Oh, God, I said I wasn't going to spend days dwelling on this. But it's hard not to when the barrage just keeps coming. What really amuses me is the tone of half of these criticisms--like this has never happened to me before, and I'm probably just shaking in my boots right now thinking that all of these people are now out to get me. Please. When I was a kid, my favorite book was "Harriet the Spy," in which a kid--Harriet--who fancies herself a spy, keeps a "notebook" full of observations about her friends and neighbors. Eventually, the friends find the notebook and proceed to make her life hell in retaliation for the things she said about them. Woo-boy, could I ever relate to that...
I had a really big mouth when I was a kid. I mean, a really big mouth. My mother was constantly telling me, "that smart mouth of yours is going to get you in trouble some day." This was usually followed with her knocking me upside the head. You would think that the atmosphere in my childhood home would have taught me to keep my mouth shut, but it kind of did the opposite. I just kept my mouth shut at home. I was the kid no one really liked anyway, because I was smart, I was goofy-looking, and I was about a foot shorter than the rest of my class. (My mother always told me I'd grow--she lied.) I hated being smart, I hated being goofy-looking, I hated hated HATED being short, oh God, I hated being short. But having a big mouth made me feel...bigger, I guess. The class pretty-boy used to love taunting me about how short and ugly (and undeveloped) I was, so I started giving it back to him. I remember one such confrontation, he was standing inches from my face, hands clenched in fists, nostrils flaring...it was beautiful. I dared him to hit me, but I guess he'd been warned about hitting girls. In the 6th grade, I told my sometimes-friend Michelle one day that Angel so-and-so was a bitch. Well, she was. She had come from out of town and loved to talk about how she had been a model and even brought her stupid portfolio with all of her Jean Benet-ish pictures to school so we could all oooh and ahhhh over her. And for a 12-year-old, she had that hair flip down to a science. Michelle (who also had a big mouth) decided to try for a spot in the "in" crowd and told Angel that I had labeled her a bitch. Thing about those popular kids--they're like Texas fire ants. Within seconds, they were all over me. They had me cornered against the building on the playground, hurling insults right back to me...and I couldn't go anywhere. And I could hardly fight back, because I was surrounded. I was finally rescued by one of my former teachers who made the popular ants go "shoo."

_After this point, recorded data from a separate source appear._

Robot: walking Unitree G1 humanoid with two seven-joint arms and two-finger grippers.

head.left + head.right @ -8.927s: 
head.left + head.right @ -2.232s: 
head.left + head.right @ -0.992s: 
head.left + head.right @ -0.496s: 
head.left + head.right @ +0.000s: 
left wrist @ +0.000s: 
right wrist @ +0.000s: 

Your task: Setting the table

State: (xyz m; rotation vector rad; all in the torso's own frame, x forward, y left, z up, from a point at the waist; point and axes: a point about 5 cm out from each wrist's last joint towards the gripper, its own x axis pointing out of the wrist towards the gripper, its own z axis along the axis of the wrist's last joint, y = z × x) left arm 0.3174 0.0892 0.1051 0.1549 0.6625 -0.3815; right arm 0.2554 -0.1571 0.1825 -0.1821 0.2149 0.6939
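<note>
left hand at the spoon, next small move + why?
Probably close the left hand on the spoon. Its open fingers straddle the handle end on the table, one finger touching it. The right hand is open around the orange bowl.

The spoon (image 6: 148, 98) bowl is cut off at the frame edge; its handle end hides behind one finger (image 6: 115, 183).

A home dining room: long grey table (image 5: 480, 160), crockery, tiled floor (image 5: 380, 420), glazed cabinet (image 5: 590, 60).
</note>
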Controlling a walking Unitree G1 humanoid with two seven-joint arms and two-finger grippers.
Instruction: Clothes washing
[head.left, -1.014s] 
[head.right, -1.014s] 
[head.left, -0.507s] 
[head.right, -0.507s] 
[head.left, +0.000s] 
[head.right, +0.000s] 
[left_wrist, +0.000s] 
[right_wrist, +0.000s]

It's just more of the same. My whole life has been Harriet the Spy. But I don't think it's because I want attention--trust me, I could do without some of the attention my big mouth has landed me. I think sometimes it's more that I want to be heard, and I want someone--anyone--to agree with something I have to say. I think sometimes it's because I feel like I'm witnessing some sort of gross injustice and I can't keep my mouth shut. I think, too, that in a lot of respects, it's because I think I'm right about everything and the rest of the world is just damned stupid.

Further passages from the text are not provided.